[Opening Data supplied section]
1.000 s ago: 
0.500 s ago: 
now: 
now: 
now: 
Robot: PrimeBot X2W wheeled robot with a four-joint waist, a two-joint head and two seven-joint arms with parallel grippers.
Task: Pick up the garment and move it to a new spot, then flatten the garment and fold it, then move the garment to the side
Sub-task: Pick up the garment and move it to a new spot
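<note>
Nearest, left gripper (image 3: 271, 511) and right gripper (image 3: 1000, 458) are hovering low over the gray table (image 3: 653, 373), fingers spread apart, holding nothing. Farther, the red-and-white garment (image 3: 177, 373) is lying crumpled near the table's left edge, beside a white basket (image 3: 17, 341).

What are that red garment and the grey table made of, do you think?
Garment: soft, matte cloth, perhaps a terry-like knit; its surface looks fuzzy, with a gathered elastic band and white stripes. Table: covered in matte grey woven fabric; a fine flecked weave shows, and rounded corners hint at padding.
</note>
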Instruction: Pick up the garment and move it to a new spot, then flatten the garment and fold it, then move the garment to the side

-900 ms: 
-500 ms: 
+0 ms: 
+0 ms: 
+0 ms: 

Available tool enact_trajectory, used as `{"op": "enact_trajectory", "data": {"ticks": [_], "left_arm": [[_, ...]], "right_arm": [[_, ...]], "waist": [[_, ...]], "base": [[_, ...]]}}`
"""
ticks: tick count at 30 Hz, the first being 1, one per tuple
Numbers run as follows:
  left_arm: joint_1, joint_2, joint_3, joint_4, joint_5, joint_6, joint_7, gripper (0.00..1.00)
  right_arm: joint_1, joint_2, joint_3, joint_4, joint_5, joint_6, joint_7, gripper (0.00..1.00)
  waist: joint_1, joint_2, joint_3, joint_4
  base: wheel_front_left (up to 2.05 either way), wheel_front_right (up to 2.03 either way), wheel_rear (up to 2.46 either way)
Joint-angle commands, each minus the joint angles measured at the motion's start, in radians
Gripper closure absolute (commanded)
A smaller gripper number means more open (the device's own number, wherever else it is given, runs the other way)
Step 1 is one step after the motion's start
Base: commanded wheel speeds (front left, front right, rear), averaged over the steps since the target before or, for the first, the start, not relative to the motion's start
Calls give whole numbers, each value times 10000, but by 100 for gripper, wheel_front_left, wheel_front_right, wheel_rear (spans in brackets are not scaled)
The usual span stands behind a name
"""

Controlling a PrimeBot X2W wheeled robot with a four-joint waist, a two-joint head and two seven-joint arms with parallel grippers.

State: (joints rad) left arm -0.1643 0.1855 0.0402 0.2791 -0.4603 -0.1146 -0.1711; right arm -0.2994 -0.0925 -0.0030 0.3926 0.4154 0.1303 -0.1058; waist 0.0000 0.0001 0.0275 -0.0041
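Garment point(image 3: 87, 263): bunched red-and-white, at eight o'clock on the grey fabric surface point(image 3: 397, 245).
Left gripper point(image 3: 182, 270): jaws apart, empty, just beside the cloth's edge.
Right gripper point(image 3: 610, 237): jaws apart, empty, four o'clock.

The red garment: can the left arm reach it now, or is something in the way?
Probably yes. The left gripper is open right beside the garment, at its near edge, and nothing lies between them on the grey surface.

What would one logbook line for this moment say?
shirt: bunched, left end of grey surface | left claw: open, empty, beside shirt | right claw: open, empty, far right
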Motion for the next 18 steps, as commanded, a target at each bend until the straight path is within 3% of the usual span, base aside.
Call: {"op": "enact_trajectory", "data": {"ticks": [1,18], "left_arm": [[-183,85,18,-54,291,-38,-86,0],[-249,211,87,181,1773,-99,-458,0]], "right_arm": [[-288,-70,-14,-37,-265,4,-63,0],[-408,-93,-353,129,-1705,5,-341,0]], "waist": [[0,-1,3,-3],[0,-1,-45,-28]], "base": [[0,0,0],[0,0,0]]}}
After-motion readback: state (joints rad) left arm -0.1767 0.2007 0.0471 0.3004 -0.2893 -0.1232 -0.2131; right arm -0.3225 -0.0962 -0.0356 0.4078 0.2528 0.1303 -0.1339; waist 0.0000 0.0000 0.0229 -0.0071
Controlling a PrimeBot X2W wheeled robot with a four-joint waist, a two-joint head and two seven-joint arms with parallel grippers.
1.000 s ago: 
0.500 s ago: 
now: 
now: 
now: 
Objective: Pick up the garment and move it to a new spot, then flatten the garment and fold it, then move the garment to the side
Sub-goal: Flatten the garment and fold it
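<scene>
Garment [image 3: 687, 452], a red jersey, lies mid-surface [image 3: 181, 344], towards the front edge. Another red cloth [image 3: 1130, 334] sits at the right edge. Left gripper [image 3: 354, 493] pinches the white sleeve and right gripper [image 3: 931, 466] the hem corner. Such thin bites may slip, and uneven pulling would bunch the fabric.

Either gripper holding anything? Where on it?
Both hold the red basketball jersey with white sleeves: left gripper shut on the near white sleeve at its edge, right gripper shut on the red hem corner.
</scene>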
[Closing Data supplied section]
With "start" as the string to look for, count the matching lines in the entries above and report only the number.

- Response to the task
3